# Visualization

## Loading simple Palmer's Penguin Data 

In [1]:
import polars as pl

pengs = pl.read_csv("../data/penguins.csv")
pengs.sample(3)

species,island,bill_length_mm,bill_depth_mm,flipper_length_mm,body_mass_g,sex
str,str,f64,f64,i64,i64,str
"""Gentoo""","""Biscoe""",49.9,16.1,213,5400,"""MALE"""
"""Gentoo""","""Biscoe""",49.8,15.9,229,5950,"""MALE"""
"""Chinstrap""","""Dream""",48.1,16.4,199,3325,"""FEMALE"""


### Behold.  Crazy simple plotting.  
Using holoviz as backend.  
No explicit call to holoviz is required, but the library needs to exist in our .venv in order to be called.

Please note how simple and descriptive the plotting syntax is.

In [2]:
# note: requires pyarrow be installed (not in notebook, but in venv)
pengs.plot.scatter(x='bill_length_mm', y='bill_depth_mm', by='species')

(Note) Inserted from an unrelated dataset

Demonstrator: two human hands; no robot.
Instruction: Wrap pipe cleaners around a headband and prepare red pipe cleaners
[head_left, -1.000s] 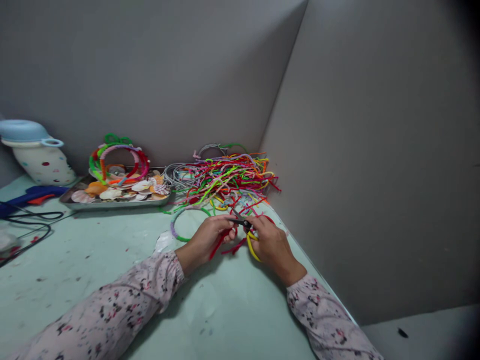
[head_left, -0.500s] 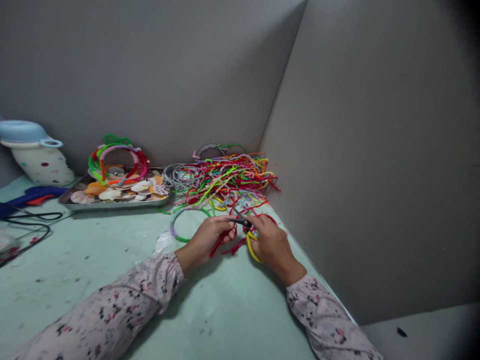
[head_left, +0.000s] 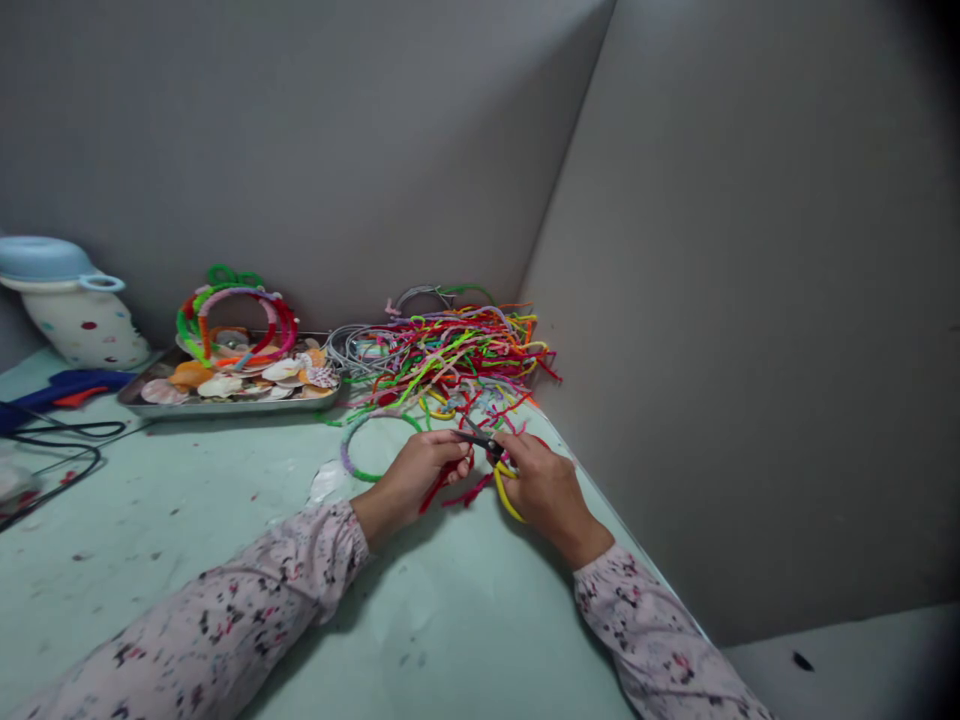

### Slightly more complicated plotting
`holoviz` is also the backend, but here it uses `scipy` to calculate the estimated probability distribution implied by the data.
No user interaction is required, but if scipy were not loaded into our .venv holoviz wouldn't be able to call it and this would throw an error.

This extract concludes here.